The English language is rich in alternative words because of its inheritance from Germanic and Latin roots. The word ‘great’ was in Old English before the Normans brought ‘grand’ with them from France. Having ‘aunt’, ‘grandaunt’ and ‘great-grandaunt’ as genealogical terms helps to differentiate between the immediate generations in a family. I see no good reason to collapse the structure by removing the second layer.
On the recent Irish series of Who Do You Think You Are? I was glad to hear Pat Shortt several times referring to a granduncle. Adrian Dunbar did so too, though he alternated between the two terms as if he was unsure if great-uncle was the correct thing to say.
My gripe-of-the-day stems from a concern for tradition.
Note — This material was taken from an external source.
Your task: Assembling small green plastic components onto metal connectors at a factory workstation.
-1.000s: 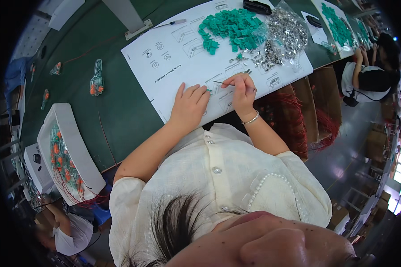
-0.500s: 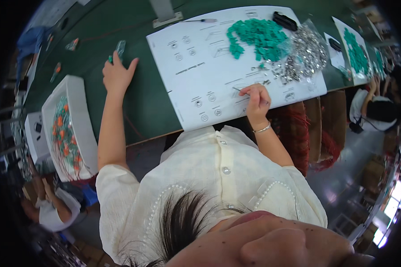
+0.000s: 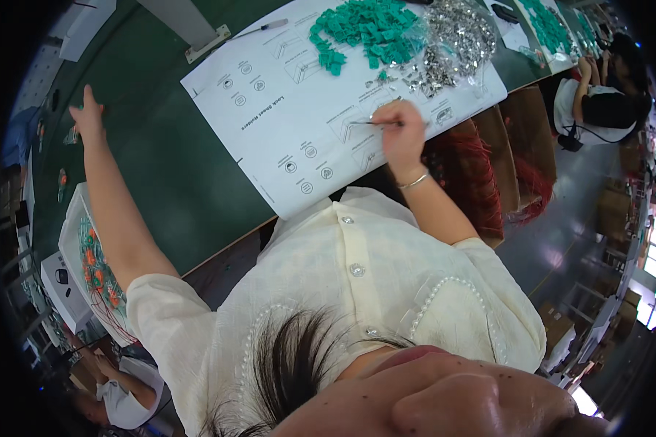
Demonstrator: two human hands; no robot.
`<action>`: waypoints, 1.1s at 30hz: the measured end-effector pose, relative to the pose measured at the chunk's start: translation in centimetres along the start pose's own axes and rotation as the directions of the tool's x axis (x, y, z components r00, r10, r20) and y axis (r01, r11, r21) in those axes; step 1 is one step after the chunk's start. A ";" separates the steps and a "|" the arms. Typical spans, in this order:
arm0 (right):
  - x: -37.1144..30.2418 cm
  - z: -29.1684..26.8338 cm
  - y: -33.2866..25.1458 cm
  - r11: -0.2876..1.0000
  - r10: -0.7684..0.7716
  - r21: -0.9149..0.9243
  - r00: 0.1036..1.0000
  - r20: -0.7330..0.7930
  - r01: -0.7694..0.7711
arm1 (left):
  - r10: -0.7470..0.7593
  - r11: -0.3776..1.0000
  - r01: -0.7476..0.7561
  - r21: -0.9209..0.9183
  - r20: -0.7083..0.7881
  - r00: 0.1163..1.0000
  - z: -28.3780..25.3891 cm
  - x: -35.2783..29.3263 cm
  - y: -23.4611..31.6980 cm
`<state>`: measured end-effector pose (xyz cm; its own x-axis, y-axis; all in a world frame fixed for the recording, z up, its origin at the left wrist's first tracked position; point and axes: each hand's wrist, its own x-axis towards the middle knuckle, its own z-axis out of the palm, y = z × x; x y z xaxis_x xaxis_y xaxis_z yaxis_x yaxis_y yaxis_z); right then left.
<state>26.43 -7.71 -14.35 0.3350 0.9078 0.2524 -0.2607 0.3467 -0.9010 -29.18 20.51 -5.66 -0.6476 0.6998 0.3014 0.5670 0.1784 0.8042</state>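
Note:
My left hand [image 3: 90,118] reaches out over the far left of the green table, index finger and thumb spread apart. Beside it lies a small green and orange part [image 3: 71,136]; whether the hand touches it I cannot tell. My right hand [image 3: 402,131] is over the printed paper sheet [image 3: 270,146], fingers closed round thin, pointed metal tweezers [image 3: 361,122] whose tips point left. Beyond the right hand are a heap of green plastic pieces [image 3: 368,29] and a clear bag of shiny metal pieces [image 3: 463,36], some spilled onto the sheet.
A white foam box [image 3: 76,211] of green and orange wired parts stands left. A metal post [image 3: 182,22] rises at the back, beside a slim grey-handled tool [image 3: 273,25]. Red wires [image 3: 474,171] hang by cardboard at the right. Other people sit at both sides.
My left hand has moved farther left, and the green part that lay by its fingertips no longer shows there. My right hand has lifted and turned with the tweezers. The view has shifted.

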 end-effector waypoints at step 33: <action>-32.9 -41.6 7.3 -0.814 0.473 -0.439 0.003 -0.881 -0.380 | 0.642 0.681 -0.732 -0.038 0.512 0.571 -1.8 -36.6 0.7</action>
<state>51.15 -44.91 -43.87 0.6756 -0.0408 -0.7361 0.4820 -0.7311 0.4829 -5.96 -6.18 -15.19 0.2549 0.8678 0.4265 0.8402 -0.4172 0.3466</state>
Irish people traditionally have had grandaunts and granduncles, regardless of what such relatives have been called elsewhere. Let’s not lose touch with the past while digging into it. Hold on to your grandaunts and granduncles. They’re part of your heritage.
Over the weekend my AGI colleagues and I were busy at the annual Back To Our Past (BTOP) event at the RDS in Dublin. We were running the AGI (Accredited Genealogists Ireland) stand, providing free 20-minute consultations, answering queries and promoting members’ publications. Among the publications was my new book, Credentials for Genealogists: Proof of the Professional, and I was very gratified by the response from professional genealogists and aspiring professionals.
While we were working away voluntarily at BTOP, promoting our accrediting and representative organisation, one of my colleagues was alerted by a friend to a slur in an Irish genealogy group on Facebook. In reply to a query about how to find a professional genealogist, the friend had posted a link to AGI’s website. A response was posted along the lines of ‘I wouldn’t trust any of those accredited genealogists: I’ve heard they’ll just take your money’.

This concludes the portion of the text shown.